El Niño pode ficar muito forte em 2026 e Inmet alerta para impactos no clima do Brasil
Boletim do Inmet aponta alta probabilidade de fortalecimento do El Niño no segundo semestre de 2026 e alerta para possíveis impactos nas chuvas, temperaturas e eventos climáticos extremos em diferentes regiões do Brasil
Créditos: Fernando Frazão/Agência Brasil
O Instituto Nacional de Meteorologia (Inmet) divulgou um novo boletim sobre o monitoramento do fenômeno El Niño e informou que há alta probabilidade de intensificação das condições climáticas ao longo do segundo semestre de 2026. Segundo o documento, o fenômeno pode alcançar intensidade muito forte entre a primavera e o início do verão, aumentando o risco de impactos em diferentes regiões do Brasil.
O acompanhamento é realizado de forma integrada por sete instituições federais e serve de base para a emissão de previsões meteorológicas, alertas e planejamento de ações de prevenção diante de eventos climáticos extremos.
O que é o El Niño
O El Niño é um fenômeno climático provocado pelo aquecimento anormal das águas superficiais do Oceano Pacífico Equatorial. Essa alteração interfere na circulação da atmosfera e modifica os padrões de chuva e temperatura em diversas partes do mundo.
No Brasil, seus efeitos variam conforme a região, podendo provocar estiagens prolongadas em alguns estados e aumento do volume de chuvas em outros.
Monitoramento reúne sete instituições
De acordo com o Boletim nº 2, divulgado na última sexta-feira (31), o acompanhamento do fenômeno é realizado pelo Inmet em parceria com o Instituto Nacional de Pesquisas Espaciais (Inpe), Agência Nacional de Águas e Saneamento Básico (ANA), Centro Nacional de Monitoramento e Alertas de Desastres Naturais (Cemaden), Serviço Geológico do Brasil (SGB), Secretaria Nacional de Proteção e Defesa Civil (Sedec) e Centro Gestor e Operacional do Sistema de Proteção da Amazônia (Censipam).

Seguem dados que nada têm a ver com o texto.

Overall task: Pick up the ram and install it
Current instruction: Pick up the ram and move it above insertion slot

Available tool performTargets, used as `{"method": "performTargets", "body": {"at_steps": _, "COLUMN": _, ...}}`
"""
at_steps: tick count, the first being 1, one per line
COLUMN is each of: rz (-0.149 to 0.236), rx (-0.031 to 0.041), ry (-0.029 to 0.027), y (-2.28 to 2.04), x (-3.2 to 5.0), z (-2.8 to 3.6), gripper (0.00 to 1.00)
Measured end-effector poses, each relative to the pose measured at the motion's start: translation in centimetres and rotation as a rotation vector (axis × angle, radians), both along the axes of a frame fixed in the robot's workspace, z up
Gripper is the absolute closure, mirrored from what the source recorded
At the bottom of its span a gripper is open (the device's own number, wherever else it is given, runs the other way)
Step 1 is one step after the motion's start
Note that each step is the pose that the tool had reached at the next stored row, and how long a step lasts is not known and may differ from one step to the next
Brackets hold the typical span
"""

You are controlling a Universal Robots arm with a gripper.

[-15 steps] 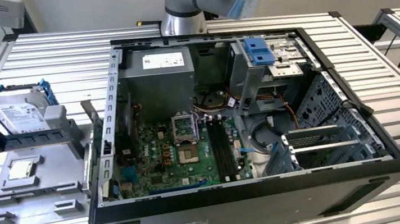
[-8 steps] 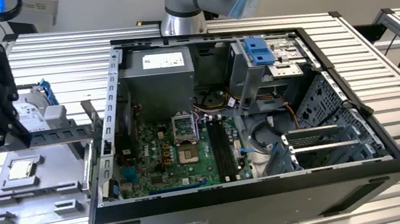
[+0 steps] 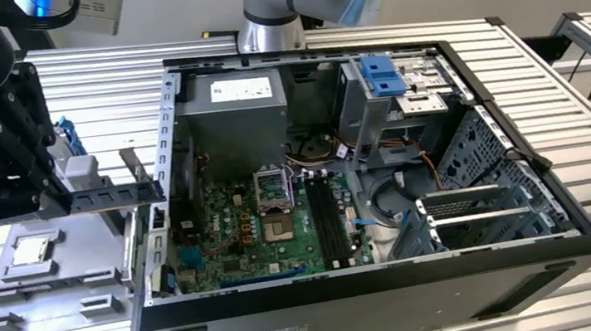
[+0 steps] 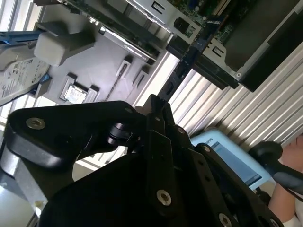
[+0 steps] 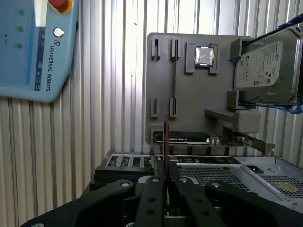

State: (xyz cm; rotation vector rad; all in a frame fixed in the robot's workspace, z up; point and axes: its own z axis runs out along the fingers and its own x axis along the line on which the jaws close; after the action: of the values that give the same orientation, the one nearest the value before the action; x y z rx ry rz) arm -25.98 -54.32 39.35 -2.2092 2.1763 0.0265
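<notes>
My black gripper [image 3: 58, 202] is shut on the ram [image 3: 112, 195], a thin dark stick with black chips. In the exterior view it hangs above the grey tray [image 3: 70, 241], left of the open computer case [image 3: 376, 290], and the stick's free end points at the case's left wall. In the second wrist view the dark blue ram [image 4: 189, 56] runs out from the gripper [image 4: 158, 105] toward the case edge. In the first wrist view the ram [image 5: 166, 142] shows edge-on as a thin line rising from the gripper [image 5: 166, 180]. The long black memory slots [image 3: 330, 220] lie on the green motherboard inside the case.
The tray carries a small square silver processor chip [image 3: 35, 249] and a silver hard drive in a blue frame [image 5: 265, 66]. A light blue control pendant [image 5: 33, 47] lies on the ribbed table, and a person's hand [image 4: 289, 176] is beside it. Drive cages and cables crowd the case's right half.
</notes>
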Motion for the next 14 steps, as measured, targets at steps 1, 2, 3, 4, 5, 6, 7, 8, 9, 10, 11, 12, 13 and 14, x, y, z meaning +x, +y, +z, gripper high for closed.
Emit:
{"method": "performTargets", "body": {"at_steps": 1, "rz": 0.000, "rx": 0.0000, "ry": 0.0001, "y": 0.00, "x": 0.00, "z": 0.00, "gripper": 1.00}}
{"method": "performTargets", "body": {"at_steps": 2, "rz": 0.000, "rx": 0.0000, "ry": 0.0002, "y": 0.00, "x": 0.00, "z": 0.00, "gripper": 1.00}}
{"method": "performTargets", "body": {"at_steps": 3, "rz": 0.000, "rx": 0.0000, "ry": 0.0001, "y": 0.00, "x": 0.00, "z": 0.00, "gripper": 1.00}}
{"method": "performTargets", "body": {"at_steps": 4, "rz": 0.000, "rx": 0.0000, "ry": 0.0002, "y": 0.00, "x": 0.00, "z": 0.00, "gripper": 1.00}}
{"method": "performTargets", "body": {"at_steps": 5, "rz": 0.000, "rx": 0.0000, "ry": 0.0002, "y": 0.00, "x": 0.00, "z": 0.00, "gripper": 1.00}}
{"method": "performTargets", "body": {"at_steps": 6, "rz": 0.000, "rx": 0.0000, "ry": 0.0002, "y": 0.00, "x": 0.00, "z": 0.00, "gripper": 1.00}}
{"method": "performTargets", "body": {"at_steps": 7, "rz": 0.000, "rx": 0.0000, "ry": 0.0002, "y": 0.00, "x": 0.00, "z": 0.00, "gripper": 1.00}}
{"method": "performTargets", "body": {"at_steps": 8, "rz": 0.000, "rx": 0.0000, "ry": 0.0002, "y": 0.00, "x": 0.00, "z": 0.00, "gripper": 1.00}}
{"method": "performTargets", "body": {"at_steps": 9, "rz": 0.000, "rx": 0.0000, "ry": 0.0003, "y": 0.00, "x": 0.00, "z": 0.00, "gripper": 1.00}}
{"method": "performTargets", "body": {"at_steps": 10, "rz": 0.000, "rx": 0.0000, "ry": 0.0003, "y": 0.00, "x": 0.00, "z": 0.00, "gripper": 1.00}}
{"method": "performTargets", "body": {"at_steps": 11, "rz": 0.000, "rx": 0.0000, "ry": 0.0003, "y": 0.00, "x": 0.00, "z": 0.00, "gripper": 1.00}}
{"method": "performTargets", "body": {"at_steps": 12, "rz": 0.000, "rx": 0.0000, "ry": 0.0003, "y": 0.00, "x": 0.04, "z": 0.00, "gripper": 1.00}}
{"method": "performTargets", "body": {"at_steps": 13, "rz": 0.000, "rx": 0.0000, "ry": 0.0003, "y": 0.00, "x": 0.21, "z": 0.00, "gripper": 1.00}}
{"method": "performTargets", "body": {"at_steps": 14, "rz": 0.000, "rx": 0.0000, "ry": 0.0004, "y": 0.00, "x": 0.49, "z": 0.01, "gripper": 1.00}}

O boletim reúne informações meteorológicas, hidrológicas, geológicas e oceânicas para avaliar a evolução do fenômeno e seus possíveis reflexos sobre o território brasileiro.

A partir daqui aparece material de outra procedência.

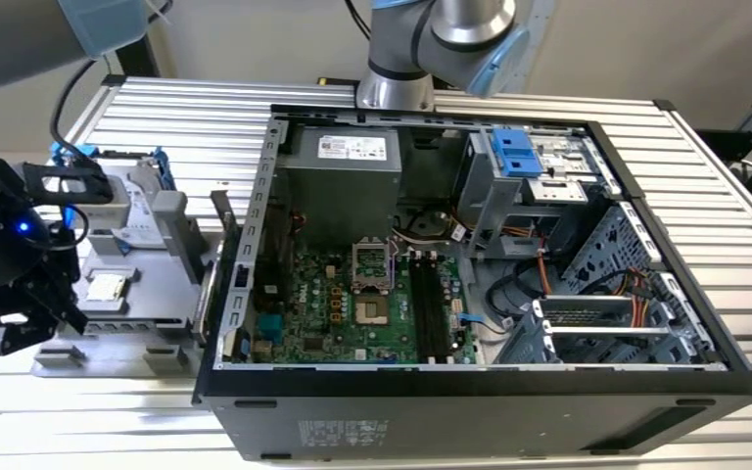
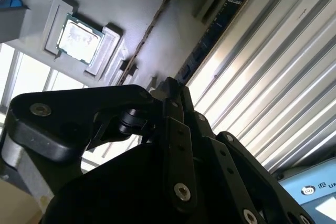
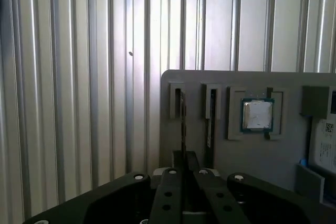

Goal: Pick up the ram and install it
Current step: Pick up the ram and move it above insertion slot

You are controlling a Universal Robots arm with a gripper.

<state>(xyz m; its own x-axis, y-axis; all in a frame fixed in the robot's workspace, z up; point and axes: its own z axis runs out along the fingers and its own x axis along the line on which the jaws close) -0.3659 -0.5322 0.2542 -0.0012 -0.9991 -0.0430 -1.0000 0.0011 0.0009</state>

Além das condições observadas, os especialistas utilizam projeções climáticas para estimar tendências de fortalecimento ou enfraquecimento do El Niño e a probabilidade de ocorrência de eventos hidrometeorológicos extremos nos meses seguintes.
Informações orientam ações de prevenção
Segundo o Inmet, os dados produzidos pelas instituições subsidiam ações de prevenção, preparação e gerenciamento de riscos por parte dos órgãos públicos, além de apoiar a emissão de previsões e alertas meteorológicos.
O monitoramento é contínuo e novos boletins serão divulgados periodicamente para atualizar as projeções sobre o comportamento do fenômeno e seus possíveis impactos.
No levantamento mais recente, os especialistas indicam elevada probabilidade de o El Niño permanecer ativo e ganhar intensidade ao longo do segundo semestre, podendo atingir um nível considerado muito forte entre a primavera e o início do verão.
População deve acompanhar alertas oficiais
Além de orientar a atuação da Defesa Civil e dos demais órgãos responsáveis pela gestão de riscos, o monitoramento auxilia estados e municípios na elaboração de medidas preventivas para enfrentar possíveis eventos climáticos extremos.
O Inmet recomenda que a população acompanhe as previsões do tempo e os alertas emitidos pelos órgãos oficiais, mantenha atualizado o cadastro para recebimento de mensagens da Defesa Civil, conheça as áreas de risco da região onde vive e siga as orientações das autoridades sempre que houver previsão de eventos adversos.